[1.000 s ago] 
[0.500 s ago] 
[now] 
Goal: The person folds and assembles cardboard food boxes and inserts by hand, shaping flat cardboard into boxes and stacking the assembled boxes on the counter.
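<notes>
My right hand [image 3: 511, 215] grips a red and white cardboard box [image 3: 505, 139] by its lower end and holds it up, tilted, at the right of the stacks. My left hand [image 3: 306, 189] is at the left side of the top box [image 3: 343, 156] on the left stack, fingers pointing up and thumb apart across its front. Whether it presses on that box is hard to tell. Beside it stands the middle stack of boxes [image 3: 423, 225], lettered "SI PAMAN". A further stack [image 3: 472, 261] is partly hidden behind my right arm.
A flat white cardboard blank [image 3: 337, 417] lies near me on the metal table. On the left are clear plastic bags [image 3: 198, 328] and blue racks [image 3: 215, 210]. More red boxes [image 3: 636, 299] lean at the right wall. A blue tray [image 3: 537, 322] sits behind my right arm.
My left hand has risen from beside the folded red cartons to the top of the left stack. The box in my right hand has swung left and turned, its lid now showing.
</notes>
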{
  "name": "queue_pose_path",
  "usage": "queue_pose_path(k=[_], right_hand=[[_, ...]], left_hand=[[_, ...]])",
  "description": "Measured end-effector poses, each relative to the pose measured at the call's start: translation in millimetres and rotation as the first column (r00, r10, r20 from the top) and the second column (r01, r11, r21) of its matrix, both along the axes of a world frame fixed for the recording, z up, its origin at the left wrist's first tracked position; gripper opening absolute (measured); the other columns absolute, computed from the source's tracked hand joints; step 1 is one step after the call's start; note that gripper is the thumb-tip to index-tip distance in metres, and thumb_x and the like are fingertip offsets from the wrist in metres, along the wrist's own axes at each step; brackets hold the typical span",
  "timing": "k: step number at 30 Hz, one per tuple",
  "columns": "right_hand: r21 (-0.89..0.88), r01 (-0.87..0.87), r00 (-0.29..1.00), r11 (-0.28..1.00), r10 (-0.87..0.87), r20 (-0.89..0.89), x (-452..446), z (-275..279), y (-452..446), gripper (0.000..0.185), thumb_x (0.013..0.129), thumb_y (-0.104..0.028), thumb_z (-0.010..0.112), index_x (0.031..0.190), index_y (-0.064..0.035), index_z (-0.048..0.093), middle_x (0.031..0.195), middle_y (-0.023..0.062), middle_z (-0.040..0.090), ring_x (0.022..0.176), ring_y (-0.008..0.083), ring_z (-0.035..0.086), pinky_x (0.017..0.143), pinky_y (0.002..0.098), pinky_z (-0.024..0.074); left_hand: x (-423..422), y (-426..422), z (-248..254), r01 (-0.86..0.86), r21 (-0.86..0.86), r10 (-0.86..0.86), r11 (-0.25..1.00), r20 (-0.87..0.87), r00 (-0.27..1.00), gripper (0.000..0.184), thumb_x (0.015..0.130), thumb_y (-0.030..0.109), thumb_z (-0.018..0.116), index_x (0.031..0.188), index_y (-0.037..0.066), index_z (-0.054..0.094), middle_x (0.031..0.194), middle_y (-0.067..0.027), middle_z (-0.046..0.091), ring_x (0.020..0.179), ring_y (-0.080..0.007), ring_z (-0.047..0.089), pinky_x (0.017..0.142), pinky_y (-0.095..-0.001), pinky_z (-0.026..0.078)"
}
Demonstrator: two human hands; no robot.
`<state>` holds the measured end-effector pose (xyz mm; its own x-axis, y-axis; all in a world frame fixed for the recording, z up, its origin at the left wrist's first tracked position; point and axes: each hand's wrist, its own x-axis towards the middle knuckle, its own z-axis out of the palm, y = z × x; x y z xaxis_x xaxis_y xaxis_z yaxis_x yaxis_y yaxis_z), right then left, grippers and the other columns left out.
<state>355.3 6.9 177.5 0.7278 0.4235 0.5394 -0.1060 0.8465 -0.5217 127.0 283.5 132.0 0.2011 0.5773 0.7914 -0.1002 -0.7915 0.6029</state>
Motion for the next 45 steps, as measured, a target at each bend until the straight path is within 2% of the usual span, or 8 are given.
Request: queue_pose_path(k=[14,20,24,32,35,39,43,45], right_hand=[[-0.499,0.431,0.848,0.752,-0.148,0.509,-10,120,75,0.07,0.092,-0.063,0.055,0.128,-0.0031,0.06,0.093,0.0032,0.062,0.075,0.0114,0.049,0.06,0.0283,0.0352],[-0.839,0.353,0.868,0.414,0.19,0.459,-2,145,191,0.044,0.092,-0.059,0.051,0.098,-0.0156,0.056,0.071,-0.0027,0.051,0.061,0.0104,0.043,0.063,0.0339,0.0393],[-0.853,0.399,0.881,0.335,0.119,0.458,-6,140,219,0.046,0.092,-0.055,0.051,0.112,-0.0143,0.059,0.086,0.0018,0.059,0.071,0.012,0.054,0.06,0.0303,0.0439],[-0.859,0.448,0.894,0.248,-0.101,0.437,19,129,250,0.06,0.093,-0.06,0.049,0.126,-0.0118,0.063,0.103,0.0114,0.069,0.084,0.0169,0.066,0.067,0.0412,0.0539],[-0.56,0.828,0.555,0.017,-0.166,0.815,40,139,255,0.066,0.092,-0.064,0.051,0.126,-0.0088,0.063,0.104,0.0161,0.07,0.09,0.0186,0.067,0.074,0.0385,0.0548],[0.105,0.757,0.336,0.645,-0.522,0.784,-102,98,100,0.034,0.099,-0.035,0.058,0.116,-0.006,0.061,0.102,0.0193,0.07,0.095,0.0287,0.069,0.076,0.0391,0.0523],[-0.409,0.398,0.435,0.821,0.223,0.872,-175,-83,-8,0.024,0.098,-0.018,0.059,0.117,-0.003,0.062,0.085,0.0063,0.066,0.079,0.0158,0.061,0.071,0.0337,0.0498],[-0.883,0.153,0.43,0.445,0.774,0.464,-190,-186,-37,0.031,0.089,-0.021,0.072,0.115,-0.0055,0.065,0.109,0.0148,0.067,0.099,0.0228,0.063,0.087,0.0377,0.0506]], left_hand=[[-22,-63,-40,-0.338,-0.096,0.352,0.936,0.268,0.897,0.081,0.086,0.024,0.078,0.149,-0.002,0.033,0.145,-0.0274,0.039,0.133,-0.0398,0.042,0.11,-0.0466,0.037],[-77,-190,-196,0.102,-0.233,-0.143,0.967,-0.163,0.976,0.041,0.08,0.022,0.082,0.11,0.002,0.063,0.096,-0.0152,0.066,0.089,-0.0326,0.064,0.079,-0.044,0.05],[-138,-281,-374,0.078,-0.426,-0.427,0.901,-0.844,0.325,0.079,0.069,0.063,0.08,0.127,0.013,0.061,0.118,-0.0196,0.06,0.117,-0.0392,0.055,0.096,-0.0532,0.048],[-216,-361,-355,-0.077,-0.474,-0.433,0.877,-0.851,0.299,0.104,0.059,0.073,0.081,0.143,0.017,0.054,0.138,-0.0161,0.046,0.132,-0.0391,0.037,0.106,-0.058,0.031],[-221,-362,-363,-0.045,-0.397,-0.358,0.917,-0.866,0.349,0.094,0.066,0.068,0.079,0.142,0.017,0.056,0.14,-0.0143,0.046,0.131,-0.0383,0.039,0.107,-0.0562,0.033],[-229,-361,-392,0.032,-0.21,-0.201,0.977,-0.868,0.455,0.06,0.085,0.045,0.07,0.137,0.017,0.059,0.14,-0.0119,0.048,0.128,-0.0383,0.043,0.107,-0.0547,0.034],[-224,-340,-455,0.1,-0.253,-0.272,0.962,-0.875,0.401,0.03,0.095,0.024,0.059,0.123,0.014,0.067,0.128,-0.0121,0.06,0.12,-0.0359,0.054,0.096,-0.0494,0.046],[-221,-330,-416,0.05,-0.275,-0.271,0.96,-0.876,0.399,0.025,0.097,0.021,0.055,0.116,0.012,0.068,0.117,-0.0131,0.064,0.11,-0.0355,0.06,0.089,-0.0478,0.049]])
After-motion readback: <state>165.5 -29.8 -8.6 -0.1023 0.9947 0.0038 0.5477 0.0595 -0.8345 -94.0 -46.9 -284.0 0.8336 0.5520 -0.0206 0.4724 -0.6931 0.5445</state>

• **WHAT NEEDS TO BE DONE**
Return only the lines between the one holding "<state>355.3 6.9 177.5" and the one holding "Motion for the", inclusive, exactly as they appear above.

• **RESPONSE**
<state>355.3 6.9 177.5 0.7278 0.4235 0.5394 -0.1060 0.8465 -0.5217 127.0 283.5 132.0 0.2011 0.5773 0.7914 -0.1002 -0.7915 0.6029</state>
Motion for the next 45 steps, as measured, a target at each bend until the straight path is within 2% of the usual span, or 8 are given.

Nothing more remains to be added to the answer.